Assignment: In how many lines of the data below does the word "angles" appear? Reply with the number and nothing more.

Available data:
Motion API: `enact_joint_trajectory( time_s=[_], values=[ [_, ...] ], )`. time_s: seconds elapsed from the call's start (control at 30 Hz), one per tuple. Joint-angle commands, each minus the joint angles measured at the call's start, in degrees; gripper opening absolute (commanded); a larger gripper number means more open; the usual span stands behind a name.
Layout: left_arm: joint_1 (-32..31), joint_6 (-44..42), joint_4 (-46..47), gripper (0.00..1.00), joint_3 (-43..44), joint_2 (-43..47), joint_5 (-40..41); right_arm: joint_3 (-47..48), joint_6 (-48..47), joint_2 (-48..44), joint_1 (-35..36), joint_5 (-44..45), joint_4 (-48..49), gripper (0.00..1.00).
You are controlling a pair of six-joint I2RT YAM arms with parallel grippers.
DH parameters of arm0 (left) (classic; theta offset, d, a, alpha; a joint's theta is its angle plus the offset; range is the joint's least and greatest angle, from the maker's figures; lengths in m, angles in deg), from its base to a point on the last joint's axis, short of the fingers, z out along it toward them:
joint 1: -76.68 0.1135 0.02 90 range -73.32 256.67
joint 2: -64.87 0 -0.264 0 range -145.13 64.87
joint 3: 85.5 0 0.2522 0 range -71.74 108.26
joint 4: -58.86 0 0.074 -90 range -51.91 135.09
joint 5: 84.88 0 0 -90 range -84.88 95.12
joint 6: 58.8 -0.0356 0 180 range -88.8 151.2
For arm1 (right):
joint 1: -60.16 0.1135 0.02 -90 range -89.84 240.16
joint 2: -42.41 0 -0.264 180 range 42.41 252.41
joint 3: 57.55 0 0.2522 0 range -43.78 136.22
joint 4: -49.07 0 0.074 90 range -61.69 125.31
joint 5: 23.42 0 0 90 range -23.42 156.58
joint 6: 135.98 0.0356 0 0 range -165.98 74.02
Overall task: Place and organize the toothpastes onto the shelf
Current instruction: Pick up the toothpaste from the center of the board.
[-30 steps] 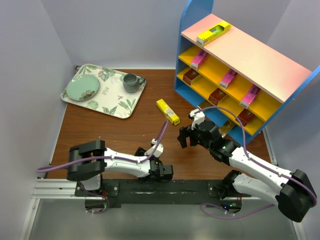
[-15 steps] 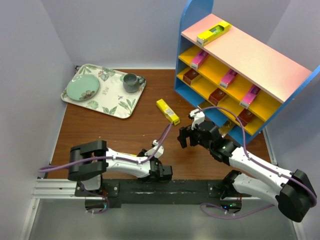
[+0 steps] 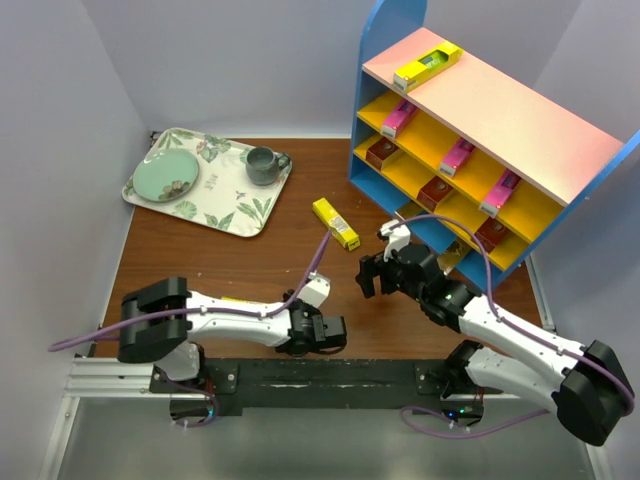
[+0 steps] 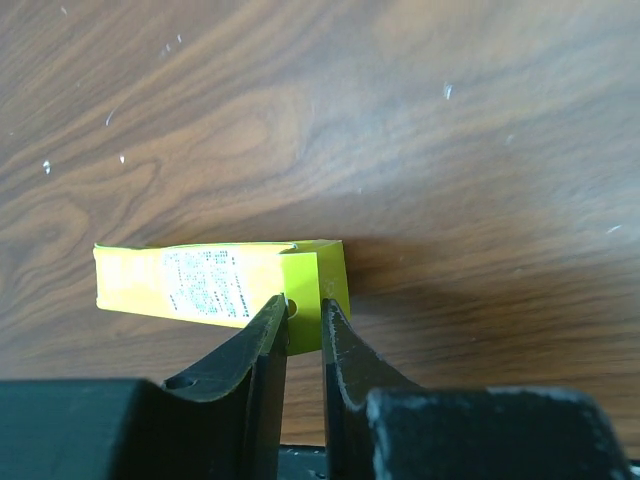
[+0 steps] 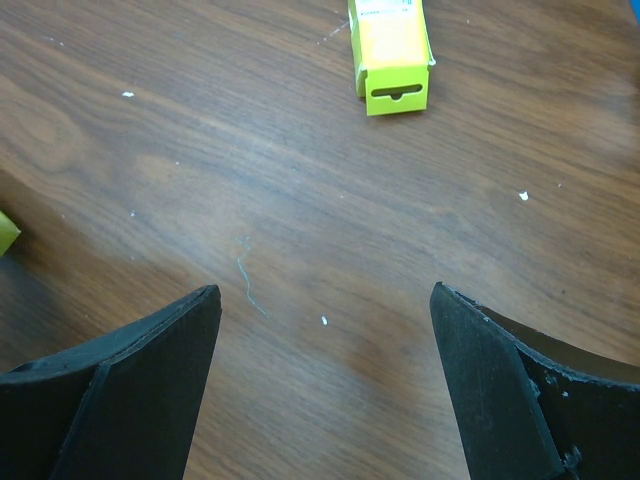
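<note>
Brown wood-grain tabletop, pale walls around. Mid-table, flat, near the front left corner of the shelf but not touching: loose yellow carton. Near the front edge, mostly hidden under the left arm from above: second yellow carton, flat, fine print on the face in view. Already on the shelf: top-board yellow carton on the pink top; three pink cartons spaced along the upper orange board; three dark red cartons likewise on the board below. Left gripper low at the second yellow carton's end face, jaws drawn almost together, a thin slit left; contact with the box impossible to tell. Right gripper over bare wood near the loose yellow carton, on the robot's side of it, jaws spread wide, only wood between them. Far left corner: floral tray carrying green plate and grey mug.
</note>
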Motion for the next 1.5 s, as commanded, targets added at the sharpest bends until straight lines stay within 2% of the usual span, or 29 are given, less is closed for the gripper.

Written reply: 2